Action item: Go through the material line by line and tally those containing the string "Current". Only the tally is wanted.

Extracted information Block Start

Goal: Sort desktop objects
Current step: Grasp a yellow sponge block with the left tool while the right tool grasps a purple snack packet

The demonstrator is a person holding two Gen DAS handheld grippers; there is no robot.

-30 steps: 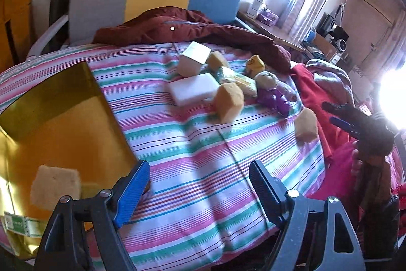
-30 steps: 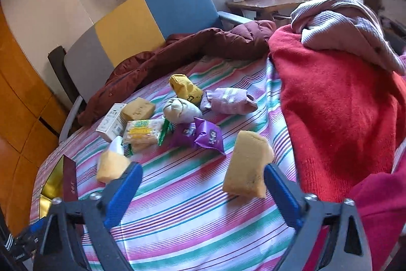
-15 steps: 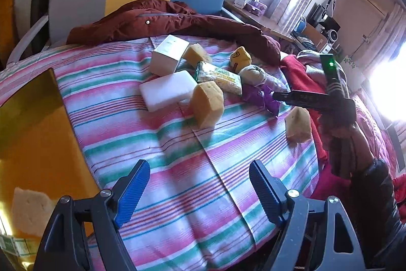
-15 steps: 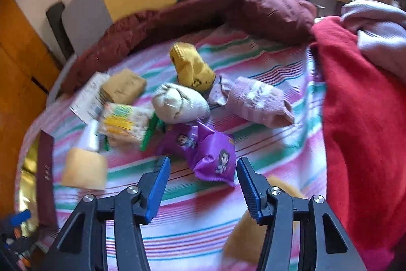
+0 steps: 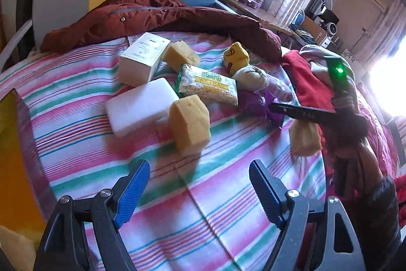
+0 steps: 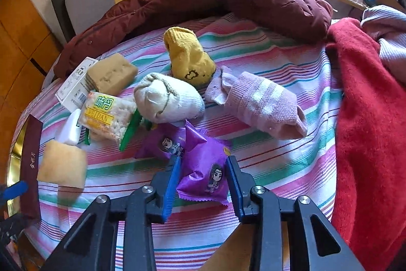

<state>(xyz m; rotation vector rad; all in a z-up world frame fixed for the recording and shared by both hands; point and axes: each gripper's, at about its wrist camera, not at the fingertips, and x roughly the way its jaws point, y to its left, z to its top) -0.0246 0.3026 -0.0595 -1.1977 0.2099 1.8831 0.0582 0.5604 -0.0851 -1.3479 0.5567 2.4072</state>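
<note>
With right gripper [image 6: 201, 175] clamped on the purple snack packet [image 6: 203, 169] at 6 o'clock of the white sock [image 6: 168, 99], best lifted straight up, sparing its twin, left gripper [image 5: 198, 192] gaping empty over the striped surface [image 5: 165, 184].

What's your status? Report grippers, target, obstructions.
Right hand-held gripper shut on purple snack packet. Left hand-held gripper open, empty. Second purple packet touching behind.
</note>
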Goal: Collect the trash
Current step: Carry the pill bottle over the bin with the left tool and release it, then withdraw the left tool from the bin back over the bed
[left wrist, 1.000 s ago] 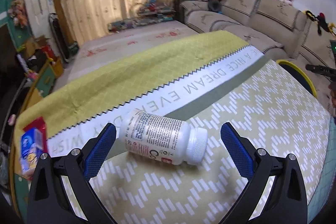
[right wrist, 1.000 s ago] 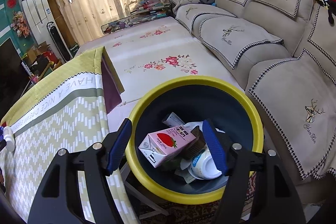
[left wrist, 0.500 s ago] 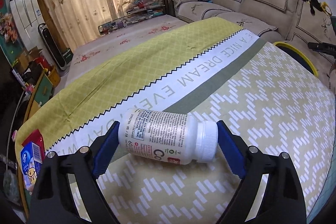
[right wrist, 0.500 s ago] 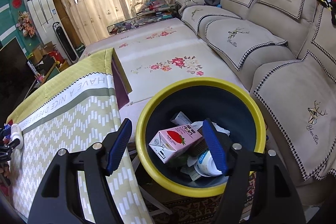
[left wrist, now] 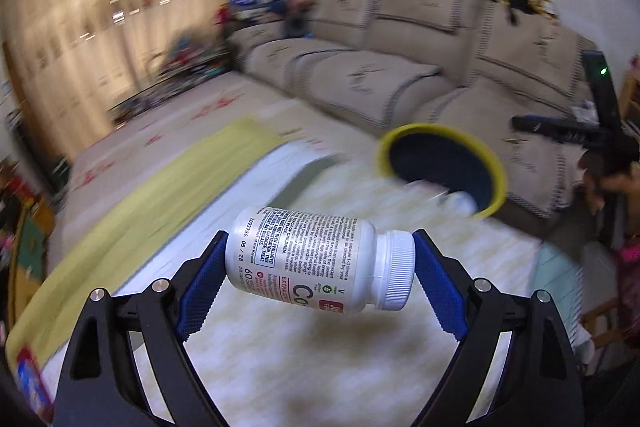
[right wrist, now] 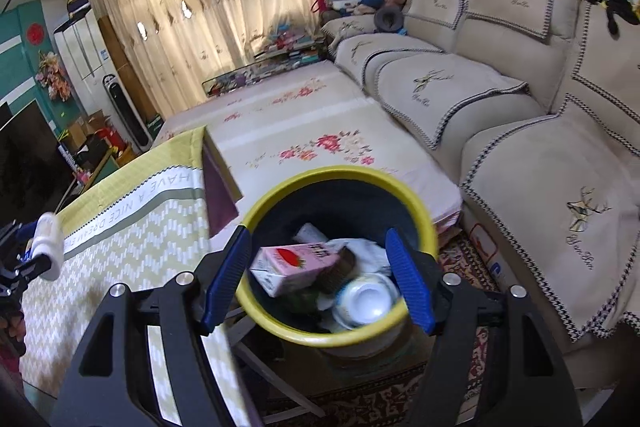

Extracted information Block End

Exercise solution: 2